Forget that, let’s get the zip files and put those up there, then extract them.

wget https://f001.backblaze2.com/file/Backblaze-Hard-Drive-Data/data_Q1_2024.zip
... etc, etc

Once we got 'em all, extract 'em… etc.

for f in data_Q3_2024.zip; do
    folder="${f%.zip}"
    unzip -d "$folder" "$f" && rm "$f"
done

HEY! You bored yet??!! I’m just showing you what it takes to give you the real juice in these articles. You want fluff, go read someone else’s article doing “hello world,” this is real life.

Thanks for reading Data Engineering Central! This post is public so feel free to share it.

Ok, so now we have the files on our GPU-accelerated Linux box, let’s re-run the baseline tests and see what happens. (Again, I ran the command a few times to get data caching over with, and recorded the last 3 runs)

Basically, the times didn’t change at all vs my Mac.

Ok, how about adding in our GPU acceleration, now that we are using a NIVIDA machine??!!

You knew that was coming, didn’t you? I almost thought it was going to work, you know? Almost forgot we can run this …

pip install --extra-index-url=https://pypi.nvidia.com cudf-cu12

No go, still fails with the same error.

Good Lord, here comes some mud being thrown at the wall, see what sticks.

sudo apt install nvidia-driver-535 nvidia-utils-535

Ok, so we have NVIDIA drivers showing now.

I do have a question for you, though. If you were Linode and provided someone with a GPU Nvidia-accelerated machine, would you ensure the drivers were installed on that machine?

Just saying. Hobbits.

Here goes nothing.

uv run main.py

BY THE HAMMER OF THOR!

Holy crap.

(polarsGPU) root@localhost:~/polarsGPU# uv run main.py 
Hello from polarsGPU
Now scanning all files...
shape: (366, 2)
┌────────────┬───────────────┐
│ date       ┆ failure_count │
│ ---        ┆ ---           │
│ date       ┆ i64           │
╞════════════╪═══════════════╡
│ 2024-10-17 ┆ 17            │
│ 2024-06-26 ┆ 11            │
│ 2024-05-13 ┆ 12            │
│ 2024-08-26 ┆ 24            │
│ 2024-11-17 ┆ 8             │
│ …          ┆ …             │
│ 2024-10-06 ┆ 8             │
│ 2024-01-18 ┆ 11            │
│ 2024-06-25 ┆ 15            │
│ 2024-09-12 ┆ 9             │
│ 2024-03-04 ┆ 14            │
└────────────┴───────────────┘
Time taken: 13.280710220336914 seconds

What the actual Black Magic?

That’s insane. That’s like a 70% performance increase using Polars GPU with a simple collect(engine=”gpu”).

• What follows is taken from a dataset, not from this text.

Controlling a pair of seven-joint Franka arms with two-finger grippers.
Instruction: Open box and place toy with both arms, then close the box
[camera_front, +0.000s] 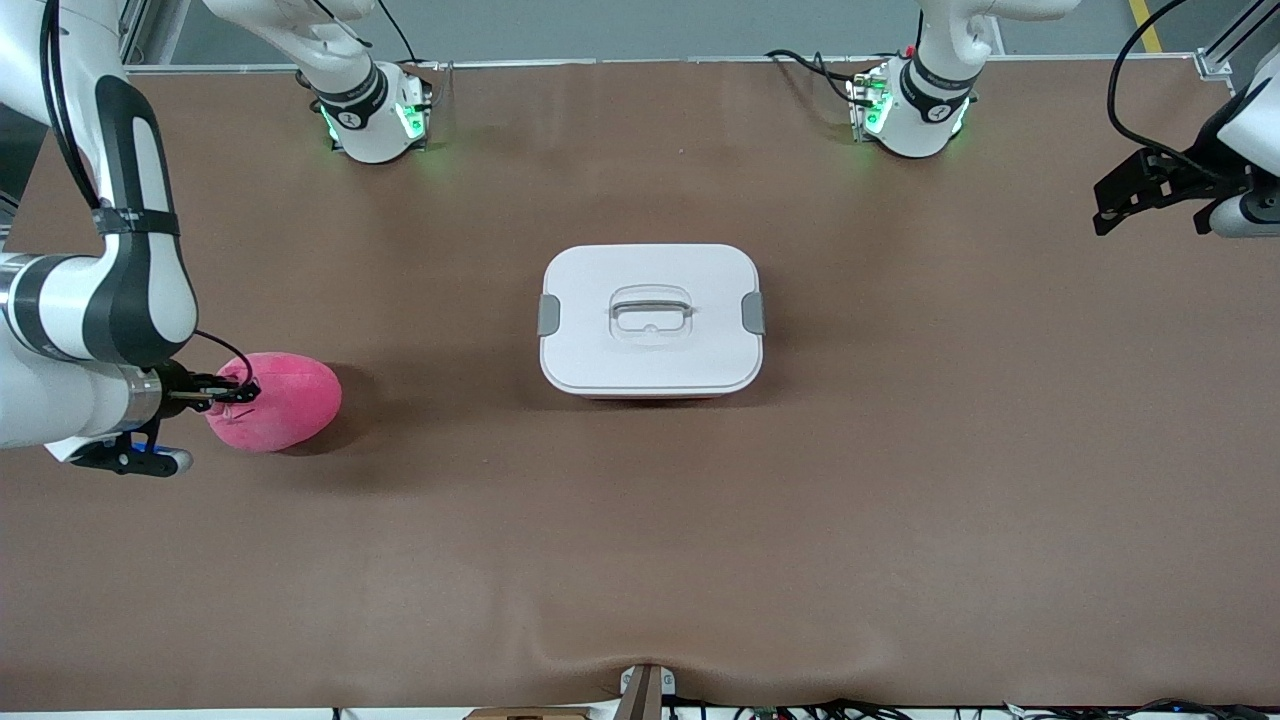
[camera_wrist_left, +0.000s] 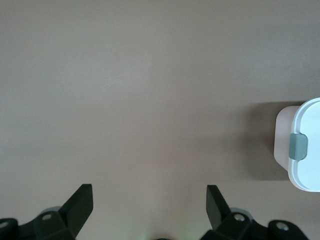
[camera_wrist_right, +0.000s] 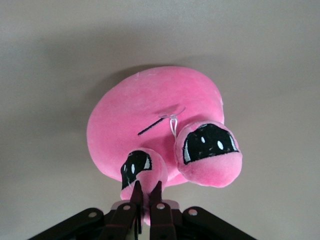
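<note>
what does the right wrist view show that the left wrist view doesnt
Only the right wrist view shows the toy, its black eyes, and the right claw shut on its edge. Only the left wrist view shows the box corner with a grey clip, and the left claw open over bare table. Both show the brown table.

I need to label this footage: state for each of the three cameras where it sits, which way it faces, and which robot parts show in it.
Front view: high across the table, facing both bases; shows the closed box, the toy, both arms.
Left wrist view: on the left arm, looking down at bare table; the open left gripper shows, plus the box's edge, shared with front.
Right wrist view: on the right arm, facing the toy; right gripper pinches it.
</note>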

Not going to lie, wasn’t expecting that.

Thanks for reading Data Engineering Central! This post is public so feel free to share it.

So what’s the TDLR?

I'm not sure, but it’s hard for the excitement to wear off, leaving my brain clear enough to think straight and make more grounded judgments. I’m already wondering in my mind …

“What’s the cost look like if you dropped some Databricks compute and replaced it with some short-lived GPU compute to do some big data processing on GPU-accelerated Polars?”

No one would bother if the speed improvements were 10-20% even, you just stick with what you got. But 70% speed up? It makes a Data Engineer wonder and stare into the sky.

GPUs are notoriously expensive to run, but you know, turn something on and off quick-like, do some crunching, how bad could it be?

I don’t know what the future holds, but it looks bright for Polars.